NVIDIA Physical AI (GR00T, LeRobot, Isaac) deploys on Jetson Thor. Developers find models on Hugging Face, but the containers fail to build on target hardware.
Apple Silicon is the most common developer laptop. Local inference means faster iteration and no cloud bill.
How Docker MCP Toolkit Changes Development
Docker MCP Toolkit changes how developers interact with specialized knowledge and capabilities. Rather than learning new tools, installing dependencies, or managing credentials, developers connect their AI assistant once and immediately access containerized expertise.

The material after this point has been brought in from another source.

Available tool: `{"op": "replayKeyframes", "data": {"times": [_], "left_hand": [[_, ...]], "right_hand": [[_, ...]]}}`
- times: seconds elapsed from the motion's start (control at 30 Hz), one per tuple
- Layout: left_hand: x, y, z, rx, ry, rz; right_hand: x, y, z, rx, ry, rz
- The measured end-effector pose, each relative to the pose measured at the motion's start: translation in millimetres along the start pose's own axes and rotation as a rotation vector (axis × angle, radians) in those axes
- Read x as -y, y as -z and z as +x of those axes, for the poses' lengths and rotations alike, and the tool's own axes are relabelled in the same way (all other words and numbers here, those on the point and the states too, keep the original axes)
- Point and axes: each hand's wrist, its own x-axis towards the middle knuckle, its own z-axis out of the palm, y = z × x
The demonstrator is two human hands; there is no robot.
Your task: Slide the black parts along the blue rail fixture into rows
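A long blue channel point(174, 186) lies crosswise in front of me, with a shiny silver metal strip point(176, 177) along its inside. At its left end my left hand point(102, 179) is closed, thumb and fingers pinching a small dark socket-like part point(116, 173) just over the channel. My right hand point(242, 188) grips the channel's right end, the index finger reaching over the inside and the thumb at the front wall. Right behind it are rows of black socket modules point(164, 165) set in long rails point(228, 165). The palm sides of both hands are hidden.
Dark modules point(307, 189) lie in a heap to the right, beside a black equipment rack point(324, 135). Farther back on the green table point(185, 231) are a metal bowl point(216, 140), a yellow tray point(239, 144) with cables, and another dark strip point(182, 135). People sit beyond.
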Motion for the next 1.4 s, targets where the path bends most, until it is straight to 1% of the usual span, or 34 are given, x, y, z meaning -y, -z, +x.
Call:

The benefits extend beyond Hugging Face scanning:
Consistency — Same 7-tool chain produces the same structured analysis for any container
Security — Each tool runs in an isolated Docker container, preventing tool interference
Reproducibility — Scans behave identically across environments
Composability — Add or swap tools as the ecosystem evolves
Discoverability — Docker MCP Catalog makes finding the right server straightforward
Most importantly, developers remain in their existing workflow. VS Code. GitHub Copilot. Git. No context switching to external tools or dashboards.
Wrapping Up
You have just scanned a real Hugging Face Space for Arm64 readiness using Docker MCP Toolkit, the Arm MCP Server, and GitHub Copilot. What we found with ACE-Step v1.5 is representative of what you will find across Hugging Face: code that is architecture-neutral, a Dockerfile that is already clean, but a requirements.txt with hardcoded x86_64 wheel URLs that silently break Arm64 builds.
The MCP chain surfaces this in 15 minutes. Without it, you are staring at a pip error with no clear path to the cause.